Açık bir gerçek ki, azil sürecinde yara alan ama ayakta kalan Trump, salgın ve ekonomik kriz derinleştikçe hata üzerine hata yaparak seçmenin itimadını süratle kaybetmeye başladı. Floyd hadisesiyle başlayan zaman zaman şiddet de içeren protestolar ve vandalizme varan nümayişler Başkan’ın daha da irtifa kaybetmesine yol açtı. Son olarak uzun süre neredeyse sağ kolu olarak görev yapan eski Ulusal Güvenlik Danışmanı Joe Bolton’ın yazdığı kitabın piyasaya çıkması Trump’ın başkanlık liyakatinin kamuoyunda çok sert şekilde sorgulanmasına yol açıyor.

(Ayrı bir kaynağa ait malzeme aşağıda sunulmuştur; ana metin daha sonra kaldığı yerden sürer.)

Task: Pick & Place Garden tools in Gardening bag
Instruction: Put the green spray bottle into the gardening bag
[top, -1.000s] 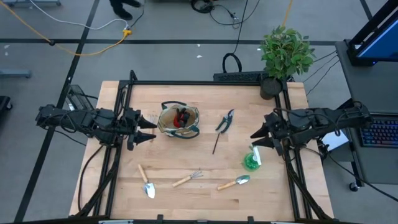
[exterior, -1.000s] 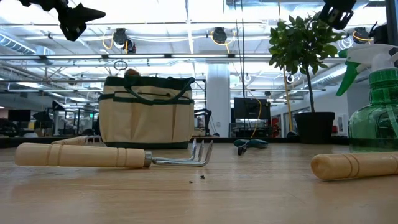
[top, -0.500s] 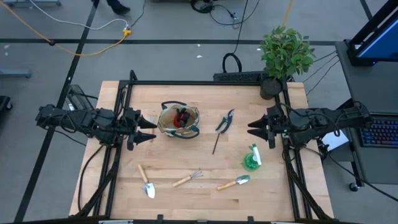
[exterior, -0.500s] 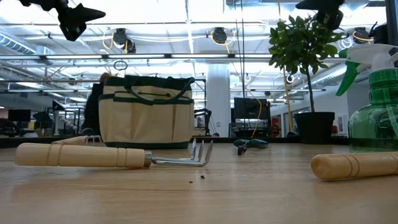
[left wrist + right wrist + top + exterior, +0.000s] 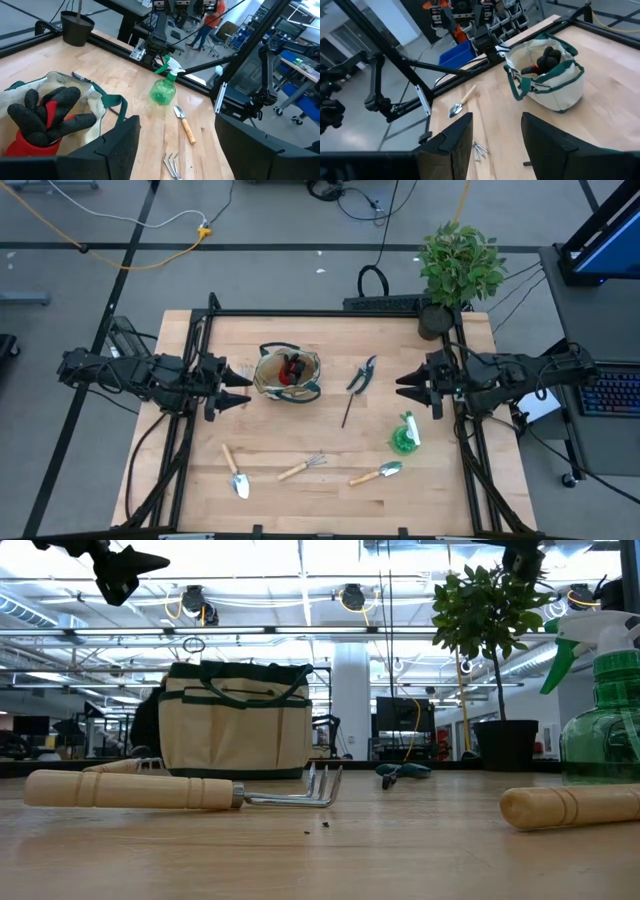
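The tan gardening bag [image 5: 288, 375] stands on its base at the table's middle left, with the red-black glove [image 5: 42, 117] inside. The black pruning shears [image 5: 362, 374] and the thin dark stick [image 5: 346, 411] lie to its right. The green spray bottle [image 5: 404, 436] stands near the right edge. Two trowels [image 5: 237, 472] [image 5: 376, 474] and the hand rake [image 5: 302, 468] lie flat near the front edge. My left gripper [image 5: 238, 388] is open and empty, in the air left of the bag. My right gripper [image 5: 405, 389] is open and empty, in the air right of the shears.
A potted leafy plant [image 5: 458, 268] stands at the far right corner. A black frame rail [image 5: 330, 313] runs along the far edge. Bare wood lies between the bag and the tools near the front edge. The low view shows the rake [image 5: 185, 790] nearest, with the bag [image 5: 235, 730] behind it.
My right gripper has moved a little toward the table's left and far edges, from above the spray bottle toward the pruning shears, staying open. My left gripper and all the tools have kept still.
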Tool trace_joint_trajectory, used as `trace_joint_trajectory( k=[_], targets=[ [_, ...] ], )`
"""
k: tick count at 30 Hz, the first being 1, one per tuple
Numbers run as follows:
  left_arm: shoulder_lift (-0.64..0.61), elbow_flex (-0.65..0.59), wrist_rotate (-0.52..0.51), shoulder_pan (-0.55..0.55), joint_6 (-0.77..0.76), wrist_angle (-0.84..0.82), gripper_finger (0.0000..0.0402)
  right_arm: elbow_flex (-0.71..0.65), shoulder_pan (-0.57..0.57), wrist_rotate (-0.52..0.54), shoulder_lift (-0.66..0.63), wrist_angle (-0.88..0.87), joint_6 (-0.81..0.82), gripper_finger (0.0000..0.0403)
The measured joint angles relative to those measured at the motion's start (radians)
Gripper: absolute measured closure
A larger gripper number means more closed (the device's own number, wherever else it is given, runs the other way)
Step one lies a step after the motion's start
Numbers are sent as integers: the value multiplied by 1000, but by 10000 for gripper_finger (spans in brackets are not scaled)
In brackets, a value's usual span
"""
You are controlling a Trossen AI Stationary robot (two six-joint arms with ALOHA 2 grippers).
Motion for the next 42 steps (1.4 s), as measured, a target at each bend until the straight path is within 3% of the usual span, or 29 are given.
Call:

Trump ve Adalet Bakanlığı Bolton’ın millî güvenliğe dair gizli kalması gereken bilgileri, ABD’nin düşmanlarının menfaatine olacak şekilde ifşa ettiği gerekçesiyle kitabın yayınlanmaması için büyük gayret sarf ettiler. Ama kitap satışa sunuldu. Şimdi de –iş işten geçtikten sonra- kitabın yalanlarla dolu olduğu iddiasının alıcı bulmasını bekliyorlar. Tabii Amerikalı seçmenin bir kısmı haklı olarak şu soruyu soruyor: ‘Madem kitapta yazılanlar yalan ve sadece Trump’ı küçük düşürmek için üretilen kurgulardan ibaret, neden millî sırların ifşa edildiği gerekçesini ileri sürerek kitabın yayınlanmasını engellemeye çalışıyorsunuz?’ Cevaplanması zor bir soru. Trump ve ekibi seçime bu kadar kısa süre kalmışken, bu krizi yönetmekte de başarılı olamadı.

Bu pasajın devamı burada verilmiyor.